Мне знакома торжественная и мрачная пауза перед объявлением вердикта, когда лихорадочное возбуждение в зале суда вдруг сменяется гробовой тишиной, все шеи вытягиваются и все глаза устремляются на стоящую у барьера одинокую фигуру подсудимого, которого, быть может, в следующую секунду смерть, так сказать, поразит прямо перед ними. Мне знаком трепет, пробегающий по толпе, когда судья надевает черную шапочку, а женщины вскрикивают и кого-то выносят в обмороке; когда же судья неверным голосом произносит приговор, как страшно столкновение этих двух простых смертных, которым, как ни велика была пропасть между ними сейчас, суждено в грядущем встретиться смиренными просителями перед престолом господним! Мне знакомо все это, и я могу представить себе, во что обходится судье такое исполнение его долга, но я утверждаю, что все эти сильные ощущения одурманивают его, и он не может отличить кару, как средство предупреждения или устрашения, от связанных с ней переживаний и ассоциаций, которые касаются только его одного.
Я не стану говорить о том, что никакие парики и горностаевые мантии не способны изменить характер человека, их носящего; о том, что характер судьи, словно руки красильщика, быть может, тоже несет на себе неизгладимый след того, что неотъемлемо от его ремесла, и судья, давно уже привыкший к смертной казни, не сумеет оставаться беспристрастным в этом вопросе; о том, что вообще вряд ли логично считать непредубежденным арбитром в нем судей, которые постоянно выносят смертные приговоры; я скажу только, что по указанным мною выше причинам выступление всякого судьи, а особенно судьи по уголовным делам, в пользу сохранения смертной казни ничего не значит, а его выступление за ее отмену особенно ценно, ибо в последнем случае им руководит убеждение настолько сильное и глубокое, что оно преодолело все эти неблагоприятные обстоятельства. Я утверждаю это без всяких оговорок - ведь весьма возможно, что большинство наших лучших судей уже прониклось этим убеждением и в любом случае выскажется против смертной казни.

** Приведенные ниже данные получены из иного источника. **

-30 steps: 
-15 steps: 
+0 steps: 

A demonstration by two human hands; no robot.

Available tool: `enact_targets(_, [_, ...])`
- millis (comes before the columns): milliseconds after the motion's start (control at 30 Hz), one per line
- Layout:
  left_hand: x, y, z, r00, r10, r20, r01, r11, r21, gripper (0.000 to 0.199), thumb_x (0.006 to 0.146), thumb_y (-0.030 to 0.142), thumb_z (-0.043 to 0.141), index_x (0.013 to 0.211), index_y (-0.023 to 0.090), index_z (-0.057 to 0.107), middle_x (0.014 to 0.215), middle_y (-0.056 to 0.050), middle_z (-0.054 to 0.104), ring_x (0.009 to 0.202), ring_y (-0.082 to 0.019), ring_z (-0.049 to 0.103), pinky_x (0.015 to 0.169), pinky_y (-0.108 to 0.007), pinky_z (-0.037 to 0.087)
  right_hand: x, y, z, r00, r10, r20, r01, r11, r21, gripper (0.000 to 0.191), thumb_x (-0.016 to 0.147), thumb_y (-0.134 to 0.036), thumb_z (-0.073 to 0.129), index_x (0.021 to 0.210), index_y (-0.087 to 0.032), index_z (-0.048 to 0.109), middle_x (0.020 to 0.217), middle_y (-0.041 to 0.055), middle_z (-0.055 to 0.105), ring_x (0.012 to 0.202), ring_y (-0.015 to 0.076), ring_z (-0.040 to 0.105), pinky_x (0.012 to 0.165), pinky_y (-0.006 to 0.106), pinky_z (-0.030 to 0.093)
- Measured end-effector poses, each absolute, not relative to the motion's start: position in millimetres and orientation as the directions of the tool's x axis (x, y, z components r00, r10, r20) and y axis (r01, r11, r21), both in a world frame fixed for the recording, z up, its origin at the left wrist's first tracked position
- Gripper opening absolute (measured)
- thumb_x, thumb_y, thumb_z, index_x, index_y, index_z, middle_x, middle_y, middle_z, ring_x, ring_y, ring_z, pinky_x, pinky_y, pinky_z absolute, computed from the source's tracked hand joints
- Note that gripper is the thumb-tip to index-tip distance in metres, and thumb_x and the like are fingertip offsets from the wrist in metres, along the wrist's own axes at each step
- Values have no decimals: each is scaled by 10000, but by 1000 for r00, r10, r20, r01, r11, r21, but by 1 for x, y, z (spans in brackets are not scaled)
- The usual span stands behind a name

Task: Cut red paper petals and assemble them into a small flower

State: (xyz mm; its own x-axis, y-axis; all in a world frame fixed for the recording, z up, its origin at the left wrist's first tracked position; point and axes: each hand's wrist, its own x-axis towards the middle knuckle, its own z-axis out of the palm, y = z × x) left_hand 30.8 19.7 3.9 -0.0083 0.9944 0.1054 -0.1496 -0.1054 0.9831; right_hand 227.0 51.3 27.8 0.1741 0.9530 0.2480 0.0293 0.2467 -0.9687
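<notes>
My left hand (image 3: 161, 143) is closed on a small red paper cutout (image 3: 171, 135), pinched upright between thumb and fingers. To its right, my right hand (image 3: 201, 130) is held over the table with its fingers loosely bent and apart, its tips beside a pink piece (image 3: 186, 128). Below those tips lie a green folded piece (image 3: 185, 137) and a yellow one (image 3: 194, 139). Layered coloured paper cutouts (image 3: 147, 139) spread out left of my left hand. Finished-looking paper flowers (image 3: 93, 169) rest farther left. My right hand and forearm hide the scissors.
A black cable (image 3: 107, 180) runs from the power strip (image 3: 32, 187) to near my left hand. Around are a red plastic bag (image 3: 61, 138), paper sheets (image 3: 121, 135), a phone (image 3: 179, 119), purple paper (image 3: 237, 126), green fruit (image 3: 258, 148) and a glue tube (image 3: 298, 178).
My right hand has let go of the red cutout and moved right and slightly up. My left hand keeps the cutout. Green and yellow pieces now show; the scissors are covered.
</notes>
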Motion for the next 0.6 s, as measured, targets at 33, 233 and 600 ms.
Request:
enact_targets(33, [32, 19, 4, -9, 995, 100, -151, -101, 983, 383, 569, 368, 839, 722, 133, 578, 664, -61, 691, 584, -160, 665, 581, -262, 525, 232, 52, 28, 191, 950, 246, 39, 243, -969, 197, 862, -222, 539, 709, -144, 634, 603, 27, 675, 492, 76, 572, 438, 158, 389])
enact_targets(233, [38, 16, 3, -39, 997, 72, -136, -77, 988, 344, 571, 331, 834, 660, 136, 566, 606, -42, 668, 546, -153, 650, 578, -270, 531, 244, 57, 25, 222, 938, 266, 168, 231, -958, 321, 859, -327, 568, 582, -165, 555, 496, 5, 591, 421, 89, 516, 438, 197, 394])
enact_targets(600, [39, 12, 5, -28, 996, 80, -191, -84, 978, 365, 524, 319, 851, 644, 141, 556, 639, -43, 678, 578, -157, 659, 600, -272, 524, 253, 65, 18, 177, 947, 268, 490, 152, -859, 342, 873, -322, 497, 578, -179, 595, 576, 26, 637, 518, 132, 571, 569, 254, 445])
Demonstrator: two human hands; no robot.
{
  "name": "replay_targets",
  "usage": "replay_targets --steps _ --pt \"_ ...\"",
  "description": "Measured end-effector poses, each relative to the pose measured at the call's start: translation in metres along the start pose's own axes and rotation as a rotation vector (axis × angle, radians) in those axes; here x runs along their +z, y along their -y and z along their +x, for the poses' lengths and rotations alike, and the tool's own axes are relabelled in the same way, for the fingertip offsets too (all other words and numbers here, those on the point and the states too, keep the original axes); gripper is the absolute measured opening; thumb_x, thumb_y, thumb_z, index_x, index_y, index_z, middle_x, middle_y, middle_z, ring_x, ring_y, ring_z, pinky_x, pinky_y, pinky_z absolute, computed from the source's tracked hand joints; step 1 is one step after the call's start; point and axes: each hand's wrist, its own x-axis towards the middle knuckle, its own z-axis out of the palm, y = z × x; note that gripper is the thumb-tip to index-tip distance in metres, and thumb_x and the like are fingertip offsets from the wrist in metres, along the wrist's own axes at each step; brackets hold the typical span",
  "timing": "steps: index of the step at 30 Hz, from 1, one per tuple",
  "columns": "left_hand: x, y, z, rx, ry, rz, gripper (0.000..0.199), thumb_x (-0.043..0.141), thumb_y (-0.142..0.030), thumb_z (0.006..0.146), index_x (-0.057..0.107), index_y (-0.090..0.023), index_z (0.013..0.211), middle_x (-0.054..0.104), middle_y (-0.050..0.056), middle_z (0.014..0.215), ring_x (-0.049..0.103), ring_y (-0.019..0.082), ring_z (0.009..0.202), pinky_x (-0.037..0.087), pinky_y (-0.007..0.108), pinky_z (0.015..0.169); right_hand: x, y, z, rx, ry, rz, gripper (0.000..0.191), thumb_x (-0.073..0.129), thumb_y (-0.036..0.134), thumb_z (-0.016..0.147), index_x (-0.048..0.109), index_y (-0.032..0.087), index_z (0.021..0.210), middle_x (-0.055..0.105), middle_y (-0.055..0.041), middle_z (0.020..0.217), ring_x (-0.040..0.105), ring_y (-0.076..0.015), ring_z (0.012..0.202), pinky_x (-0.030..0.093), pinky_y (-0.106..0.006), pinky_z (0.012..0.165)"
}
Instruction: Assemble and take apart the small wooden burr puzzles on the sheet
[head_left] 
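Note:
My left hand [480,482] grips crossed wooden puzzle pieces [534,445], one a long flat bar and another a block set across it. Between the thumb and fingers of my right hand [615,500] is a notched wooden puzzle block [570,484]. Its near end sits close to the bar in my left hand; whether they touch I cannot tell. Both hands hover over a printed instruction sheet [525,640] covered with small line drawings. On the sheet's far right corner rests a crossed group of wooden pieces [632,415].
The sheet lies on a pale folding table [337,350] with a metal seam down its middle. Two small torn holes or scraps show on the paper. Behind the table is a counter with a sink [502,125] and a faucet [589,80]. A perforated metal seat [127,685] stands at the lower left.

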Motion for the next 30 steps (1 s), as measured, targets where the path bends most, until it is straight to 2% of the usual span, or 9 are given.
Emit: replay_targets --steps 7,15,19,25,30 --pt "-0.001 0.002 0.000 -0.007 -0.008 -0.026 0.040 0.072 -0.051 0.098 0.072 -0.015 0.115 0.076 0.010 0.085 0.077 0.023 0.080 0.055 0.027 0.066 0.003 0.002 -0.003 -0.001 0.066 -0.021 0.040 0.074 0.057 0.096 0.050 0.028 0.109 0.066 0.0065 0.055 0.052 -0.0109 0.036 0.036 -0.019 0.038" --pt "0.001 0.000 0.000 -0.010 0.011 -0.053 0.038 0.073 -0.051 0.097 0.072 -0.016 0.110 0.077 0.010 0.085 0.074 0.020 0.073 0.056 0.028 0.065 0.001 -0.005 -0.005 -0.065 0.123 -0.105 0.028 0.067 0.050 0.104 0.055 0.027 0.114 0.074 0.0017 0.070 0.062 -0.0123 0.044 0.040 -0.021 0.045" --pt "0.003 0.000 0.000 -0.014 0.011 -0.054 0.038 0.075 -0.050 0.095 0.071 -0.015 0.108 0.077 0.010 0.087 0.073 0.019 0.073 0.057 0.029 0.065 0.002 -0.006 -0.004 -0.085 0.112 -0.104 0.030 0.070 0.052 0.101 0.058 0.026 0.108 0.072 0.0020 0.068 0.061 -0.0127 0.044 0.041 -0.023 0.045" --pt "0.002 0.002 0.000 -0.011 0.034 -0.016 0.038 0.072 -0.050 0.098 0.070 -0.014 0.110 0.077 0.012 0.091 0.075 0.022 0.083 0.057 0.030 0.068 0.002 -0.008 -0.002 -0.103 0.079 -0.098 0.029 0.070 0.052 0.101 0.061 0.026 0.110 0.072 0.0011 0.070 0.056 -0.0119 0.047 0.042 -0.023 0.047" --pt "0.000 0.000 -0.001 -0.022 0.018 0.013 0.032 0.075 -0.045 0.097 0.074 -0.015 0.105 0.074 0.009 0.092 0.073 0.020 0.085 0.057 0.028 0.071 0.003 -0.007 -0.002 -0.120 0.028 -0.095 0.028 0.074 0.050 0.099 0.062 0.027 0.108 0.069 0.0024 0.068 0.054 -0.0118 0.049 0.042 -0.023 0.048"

Я упоминал вначале, что часть этого письма будет посвящена нескольким наиболее ярким примерам, подтверждающим основные аргументы в пользу отмены смертной казни. Их столько, что отобрать наиболее подходящие чрезвычайно трудно; правда, из тех, которые свидетельствуют о возможности судебной ошибки и невозможности исправить или искупить ее, можно взять любой наугад все они один другого лучше (мне, конечно, следовало бы сказать: один другого хуже); впрочем, если бы не было никаких других примеров, хватило бы дела Элизы Фаннинг. Да и не существуй их вовсе, одной их возможности было бы достаточно для возражений против того, чтобы простые смертные, наделенные способностью лишь к ограниченным и преходящим суждениям, на основании улик, допускающих различное толкование, назначали крайнюю и непоправимую кару. А ведь подобных случаев было немало, и многие из них настолько известны, что будут немедленно узнаны даже в кратком перечне, взятом мной из уже упомянутого отчета.
"Был случай, когда свидетели, на чьих показаниях основывался приговор, явились на место преступления, привлеченные доносившимися оттуда стонами, и нашли там человека, который склонился над телом убитого, держа в левой руке фонарь, а в окровавленной правой - нож, а его губы словно отказывались прошептать в присутствии мертвеца заверения, что не он совершил страшное деяние, случившееся чуть ли не у них на глазах, - и все же много лет спустя, когда это могло принести пользу только его памяти, выяснилось, что человек этот был невиновен.